HSBC Research Climate Change 12 Aug 2015.pdf

Version 1
Visibility: Open to anyone

    Taking stock of progress to Paris : National emission reduction pledges continue to flow
    Some 58% of global emissions are now addressed by Intended Nationally Determined Contributions (INDCs), covering 53 countries, ahead of the December conference to reach a Universal Climate Agreement (UCA). With 4 more country submissions, we are encouraged by the steady momentum towards Paris.

    The story so far: INDCs outline national ambition on mitigation, timeframe and whether goals are absolute or relative (e.g to business-as-usual − BAU). The three largest emitters − China, the EU and the US − which accounted for 45% of total global emissions in 2012 (Chart 2), have submitted INDCs which met expectations and thereby support the prospects of an agreement in Paris , in our view. Chart 1 shows the emissions in 2012 of those countries which have submitted INDCs so far, in the order that they were released. Several of these countries (Switzerland, France, Sweden, Iceland and Ethiopia) already have relatively low-carbon power mixes, which means that other sectors − transport, buildings and industry - will also be targeted to deliver the required emissions reductions, in our view. We looked at the potential for the building sector to deliver emission reduction gains in Green buildings and climate (21 July 2015). So far, 10 INDCs have included adaptation as well as mitigation plans (see Table 1) and various countries have set financial requirements, totalling USD110bn.

    Latest releases: Macedonia pledged a 30-36% cut from BAU CO2 from fossil fuel combustion by 2030, which implies a 31% increase from a 1990 base year (the year used by many countries, see Table 1). Since the country produces around 80% of its power from coal and is at a relatively early stage in development (GDP per capita was c.USD4,500 in 2012), we think the CO2 aims are meaningful for the global talks. The INDC set out the target areas for improvements across power, buildings and transport.

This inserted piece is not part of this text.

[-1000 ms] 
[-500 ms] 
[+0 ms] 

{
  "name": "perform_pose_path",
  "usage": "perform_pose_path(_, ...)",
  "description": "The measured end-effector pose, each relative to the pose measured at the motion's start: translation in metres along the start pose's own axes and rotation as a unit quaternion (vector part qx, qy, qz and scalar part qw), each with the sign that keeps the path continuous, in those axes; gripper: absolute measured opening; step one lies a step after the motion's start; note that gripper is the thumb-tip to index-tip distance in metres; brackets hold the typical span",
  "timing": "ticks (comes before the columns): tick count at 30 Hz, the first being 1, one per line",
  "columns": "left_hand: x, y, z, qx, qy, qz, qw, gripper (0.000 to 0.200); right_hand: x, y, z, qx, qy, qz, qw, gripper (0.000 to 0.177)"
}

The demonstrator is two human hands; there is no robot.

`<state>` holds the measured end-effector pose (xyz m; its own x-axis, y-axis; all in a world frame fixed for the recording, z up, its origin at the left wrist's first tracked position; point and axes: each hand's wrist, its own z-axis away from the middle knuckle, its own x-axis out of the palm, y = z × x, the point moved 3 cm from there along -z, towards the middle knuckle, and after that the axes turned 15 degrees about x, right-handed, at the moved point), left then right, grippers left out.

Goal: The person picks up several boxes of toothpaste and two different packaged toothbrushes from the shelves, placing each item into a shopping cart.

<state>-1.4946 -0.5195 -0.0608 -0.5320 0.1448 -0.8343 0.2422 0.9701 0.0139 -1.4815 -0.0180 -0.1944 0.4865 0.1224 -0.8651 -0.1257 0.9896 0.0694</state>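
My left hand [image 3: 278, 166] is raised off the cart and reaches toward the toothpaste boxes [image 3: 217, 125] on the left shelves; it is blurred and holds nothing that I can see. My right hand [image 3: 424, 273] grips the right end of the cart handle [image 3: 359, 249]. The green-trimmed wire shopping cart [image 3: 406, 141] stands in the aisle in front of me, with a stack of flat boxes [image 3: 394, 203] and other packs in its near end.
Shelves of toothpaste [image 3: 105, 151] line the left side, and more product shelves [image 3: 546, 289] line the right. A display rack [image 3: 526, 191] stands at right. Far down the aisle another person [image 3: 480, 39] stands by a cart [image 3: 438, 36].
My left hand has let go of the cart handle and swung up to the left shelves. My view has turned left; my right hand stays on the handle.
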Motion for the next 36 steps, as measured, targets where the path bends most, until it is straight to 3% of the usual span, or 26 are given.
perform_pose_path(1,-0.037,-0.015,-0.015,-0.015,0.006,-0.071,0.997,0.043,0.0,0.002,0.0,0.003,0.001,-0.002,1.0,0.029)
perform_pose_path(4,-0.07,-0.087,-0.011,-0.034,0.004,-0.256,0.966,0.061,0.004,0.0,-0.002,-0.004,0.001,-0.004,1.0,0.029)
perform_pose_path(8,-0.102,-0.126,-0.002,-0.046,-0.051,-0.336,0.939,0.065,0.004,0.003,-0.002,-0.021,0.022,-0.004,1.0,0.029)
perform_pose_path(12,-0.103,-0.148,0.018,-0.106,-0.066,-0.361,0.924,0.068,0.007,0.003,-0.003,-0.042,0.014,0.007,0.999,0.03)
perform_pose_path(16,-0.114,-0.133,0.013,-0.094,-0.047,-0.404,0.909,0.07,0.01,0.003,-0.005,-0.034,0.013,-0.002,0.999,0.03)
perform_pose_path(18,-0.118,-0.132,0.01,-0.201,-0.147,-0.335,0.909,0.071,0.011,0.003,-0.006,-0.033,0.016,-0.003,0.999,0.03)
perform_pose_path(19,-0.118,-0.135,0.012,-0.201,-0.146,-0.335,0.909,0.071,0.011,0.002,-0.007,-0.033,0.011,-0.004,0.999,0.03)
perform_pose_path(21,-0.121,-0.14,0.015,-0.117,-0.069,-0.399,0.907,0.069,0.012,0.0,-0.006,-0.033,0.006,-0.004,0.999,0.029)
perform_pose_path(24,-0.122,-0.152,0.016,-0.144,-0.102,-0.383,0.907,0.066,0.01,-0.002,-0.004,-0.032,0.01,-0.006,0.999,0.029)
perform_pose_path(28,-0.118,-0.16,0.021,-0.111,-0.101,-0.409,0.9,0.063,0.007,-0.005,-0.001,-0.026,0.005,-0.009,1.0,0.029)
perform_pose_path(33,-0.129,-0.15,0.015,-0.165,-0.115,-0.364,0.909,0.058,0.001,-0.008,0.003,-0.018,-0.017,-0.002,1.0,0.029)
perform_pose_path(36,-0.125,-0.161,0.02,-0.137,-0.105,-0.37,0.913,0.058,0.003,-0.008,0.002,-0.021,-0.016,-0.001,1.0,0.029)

    Trinidad & Tobago pledged a 30% reduction in GHG's in the transport sector relative to BAU emissions by 2030 versus a baseline of 2013, as well as a conditional aim (though the conditions were not disclosed) of an economy-wide GHG reduction of 15% below BAU. According to the INDC, the funding requirement to deliver the aims is USD2bn, to come partly from domestic sources and partly from international financing through the Green Climate Fund. We expect the 30% goal to be met since the vehicle replacement cycle will likely yield efficiency gains and the reduction aim is on a relative, not absolute, basis.